ACTION ITEM
With the line containing "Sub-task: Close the" as the start and the line containing "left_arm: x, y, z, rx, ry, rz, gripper" as the end, transcribe that span of the entries below exactly, including both.

(Records from a data source)

★ ★ ★

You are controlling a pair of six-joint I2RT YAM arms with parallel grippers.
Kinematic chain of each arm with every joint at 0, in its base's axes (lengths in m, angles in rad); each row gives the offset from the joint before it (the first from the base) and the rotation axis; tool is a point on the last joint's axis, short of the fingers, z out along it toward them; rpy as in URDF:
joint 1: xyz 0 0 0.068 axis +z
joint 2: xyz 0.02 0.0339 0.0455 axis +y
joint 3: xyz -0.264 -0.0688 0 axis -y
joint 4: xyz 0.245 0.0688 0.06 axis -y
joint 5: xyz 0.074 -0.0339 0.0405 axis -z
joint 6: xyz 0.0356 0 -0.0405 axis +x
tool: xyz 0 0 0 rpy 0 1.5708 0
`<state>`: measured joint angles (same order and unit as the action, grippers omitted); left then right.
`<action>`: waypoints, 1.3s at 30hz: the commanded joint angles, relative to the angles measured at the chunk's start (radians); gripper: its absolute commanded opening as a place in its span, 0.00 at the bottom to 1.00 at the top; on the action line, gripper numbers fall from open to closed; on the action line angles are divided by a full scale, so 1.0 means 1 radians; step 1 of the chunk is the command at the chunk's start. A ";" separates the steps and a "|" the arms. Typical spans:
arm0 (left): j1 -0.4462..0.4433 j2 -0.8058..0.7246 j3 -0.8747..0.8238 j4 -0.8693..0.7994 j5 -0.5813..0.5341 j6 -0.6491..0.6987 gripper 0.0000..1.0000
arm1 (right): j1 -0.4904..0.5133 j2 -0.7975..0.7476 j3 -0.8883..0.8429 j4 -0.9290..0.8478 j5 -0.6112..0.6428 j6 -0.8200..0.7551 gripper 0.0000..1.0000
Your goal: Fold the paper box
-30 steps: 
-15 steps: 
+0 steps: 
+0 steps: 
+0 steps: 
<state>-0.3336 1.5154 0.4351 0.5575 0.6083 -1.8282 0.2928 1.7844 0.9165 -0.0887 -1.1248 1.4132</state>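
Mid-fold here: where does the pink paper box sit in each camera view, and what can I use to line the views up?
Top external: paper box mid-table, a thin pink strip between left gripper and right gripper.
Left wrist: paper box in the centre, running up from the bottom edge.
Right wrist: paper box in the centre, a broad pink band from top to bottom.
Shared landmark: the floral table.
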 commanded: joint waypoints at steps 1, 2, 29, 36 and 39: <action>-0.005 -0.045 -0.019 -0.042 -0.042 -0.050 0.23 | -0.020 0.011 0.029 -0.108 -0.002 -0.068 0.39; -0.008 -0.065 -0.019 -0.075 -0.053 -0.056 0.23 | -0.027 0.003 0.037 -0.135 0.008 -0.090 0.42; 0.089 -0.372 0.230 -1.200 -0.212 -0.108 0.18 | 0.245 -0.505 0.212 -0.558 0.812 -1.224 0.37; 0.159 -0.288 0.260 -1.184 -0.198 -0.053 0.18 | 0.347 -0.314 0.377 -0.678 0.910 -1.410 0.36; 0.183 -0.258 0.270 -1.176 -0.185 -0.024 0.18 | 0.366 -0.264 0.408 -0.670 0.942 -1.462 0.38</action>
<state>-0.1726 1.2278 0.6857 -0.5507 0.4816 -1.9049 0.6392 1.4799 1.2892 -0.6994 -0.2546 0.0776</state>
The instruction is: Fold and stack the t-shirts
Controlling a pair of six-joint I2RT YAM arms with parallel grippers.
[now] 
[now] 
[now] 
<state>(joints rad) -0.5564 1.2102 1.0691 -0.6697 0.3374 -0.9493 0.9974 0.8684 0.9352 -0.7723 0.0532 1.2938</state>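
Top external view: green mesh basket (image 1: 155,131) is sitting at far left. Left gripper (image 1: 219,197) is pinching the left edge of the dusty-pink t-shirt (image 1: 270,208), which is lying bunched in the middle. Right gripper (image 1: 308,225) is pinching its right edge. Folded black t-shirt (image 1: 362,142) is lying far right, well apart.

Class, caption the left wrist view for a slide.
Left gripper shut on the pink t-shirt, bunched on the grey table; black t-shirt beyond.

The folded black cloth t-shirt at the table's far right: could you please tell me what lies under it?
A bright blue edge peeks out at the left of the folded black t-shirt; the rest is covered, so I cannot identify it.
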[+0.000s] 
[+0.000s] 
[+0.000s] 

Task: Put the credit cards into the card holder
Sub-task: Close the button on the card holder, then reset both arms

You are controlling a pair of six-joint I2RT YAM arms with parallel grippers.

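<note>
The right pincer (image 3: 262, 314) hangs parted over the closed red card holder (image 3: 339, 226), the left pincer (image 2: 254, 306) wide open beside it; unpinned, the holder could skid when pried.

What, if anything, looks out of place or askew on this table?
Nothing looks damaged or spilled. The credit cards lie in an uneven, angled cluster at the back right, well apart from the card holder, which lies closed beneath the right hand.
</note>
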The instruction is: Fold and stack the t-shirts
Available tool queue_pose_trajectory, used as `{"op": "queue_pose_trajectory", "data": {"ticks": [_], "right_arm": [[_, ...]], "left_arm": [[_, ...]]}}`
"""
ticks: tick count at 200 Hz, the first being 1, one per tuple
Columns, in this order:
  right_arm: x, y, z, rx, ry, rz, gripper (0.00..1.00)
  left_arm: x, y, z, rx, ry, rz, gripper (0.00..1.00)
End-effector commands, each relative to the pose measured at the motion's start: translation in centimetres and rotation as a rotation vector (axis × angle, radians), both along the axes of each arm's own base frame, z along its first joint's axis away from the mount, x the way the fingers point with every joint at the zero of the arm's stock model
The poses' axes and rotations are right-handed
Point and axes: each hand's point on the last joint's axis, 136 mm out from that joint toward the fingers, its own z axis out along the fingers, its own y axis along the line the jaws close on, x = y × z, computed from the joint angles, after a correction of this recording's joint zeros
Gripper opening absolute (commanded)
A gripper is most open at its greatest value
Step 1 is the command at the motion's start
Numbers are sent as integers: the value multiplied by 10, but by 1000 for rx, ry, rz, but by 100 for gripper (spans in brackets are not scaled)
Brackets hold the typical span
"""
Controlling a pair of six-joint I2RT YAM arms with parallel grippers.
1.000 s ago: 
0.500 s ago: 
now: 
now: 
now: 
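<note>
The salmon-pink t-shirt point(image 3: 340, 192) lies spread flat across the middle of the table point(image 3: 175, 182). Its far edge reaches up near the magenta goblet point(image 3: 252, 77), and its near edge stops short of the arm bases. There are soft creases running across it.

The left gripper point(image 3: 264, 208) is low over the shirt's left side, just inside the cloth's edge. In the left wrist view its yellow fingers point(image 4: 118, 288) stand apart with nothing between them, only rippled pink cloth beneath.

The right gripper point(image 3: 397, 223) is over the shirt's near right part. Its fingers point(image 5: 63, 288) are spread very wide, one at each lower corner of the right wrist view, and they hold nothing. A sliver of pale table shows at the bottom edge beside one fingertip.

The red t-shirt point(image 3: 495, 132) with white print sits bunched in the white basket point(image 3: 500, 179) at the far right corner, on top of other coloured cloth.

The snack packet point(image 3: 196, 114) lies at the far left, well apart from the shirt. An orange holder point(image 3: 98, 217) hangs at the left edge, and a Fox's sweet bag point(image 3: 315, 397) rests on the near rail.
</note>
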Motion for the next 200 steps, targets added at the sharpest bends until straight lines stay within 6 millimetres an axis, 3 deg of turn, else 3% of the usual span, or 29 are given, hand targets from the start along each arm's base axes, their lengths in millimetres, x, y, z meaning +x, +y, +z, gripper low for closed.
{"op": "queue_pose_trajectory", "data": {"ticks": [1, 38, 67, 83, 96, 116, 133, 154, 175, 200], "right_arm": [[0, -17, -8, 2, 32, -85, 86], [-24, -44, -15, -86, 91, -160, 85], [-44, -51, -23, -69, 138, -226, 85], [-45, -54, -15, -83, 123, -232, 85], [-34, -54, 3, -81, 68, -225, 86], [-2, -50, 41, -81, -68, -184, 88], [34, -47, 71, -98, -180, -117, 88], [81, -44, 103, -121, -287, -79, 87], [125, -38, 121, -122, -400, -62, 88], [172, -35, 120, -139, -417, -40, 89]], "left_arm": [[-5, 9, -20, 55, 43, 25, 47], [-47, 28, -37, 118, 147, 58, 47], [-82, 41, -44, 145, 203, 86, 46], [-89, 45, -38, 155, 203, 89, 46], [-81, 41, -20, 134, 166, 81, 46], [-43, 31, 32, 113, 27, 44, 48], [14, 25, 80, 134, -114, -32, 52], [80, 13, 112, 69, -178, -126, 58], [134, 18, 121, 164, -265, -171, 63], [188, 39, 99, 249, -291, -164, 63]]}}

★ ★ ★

OUTPUT FOR THIS EXERCISE
Sub-task: Close the button on the card holder, then reset both arms

You are controlling a pair of six-joint I2RT YAM arms with parallel grippers.

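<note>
The right pincer (image 3: 262, 314) hangs parted over the closed red card holder (image 3: 339, 226), the left pincer (image 2: 254, 306) wide open beside it; unpinned, the holder could skid when pried.

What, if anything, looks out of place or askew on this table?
Nothing looks damaged or spilled. The credit cards lie in an uneven, angled cluster at the back right, well apart from the card holder, which lies closed beneath the right hand.
</note>
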The instruction is: Fold and stack the t-shirts
Available tool queue_pose_trajectory, used as `{"op": "queue_pose_trajectory", "data": {"ticks": [_], "right_arm": [[_, ...]], "left_arm": [[_, ...]]}}`
"""
ticks: tick count at 200 Hz, the first being 1, one per tuple
Columns, in this order:
  right_arm: x, y, z, rx, ry, rz, gripper (0.00..1.00)
  left_arm: x, y, z, rx, ry, rz, gripper (0.00..1.00)

Exercise complete, with nothing further to add.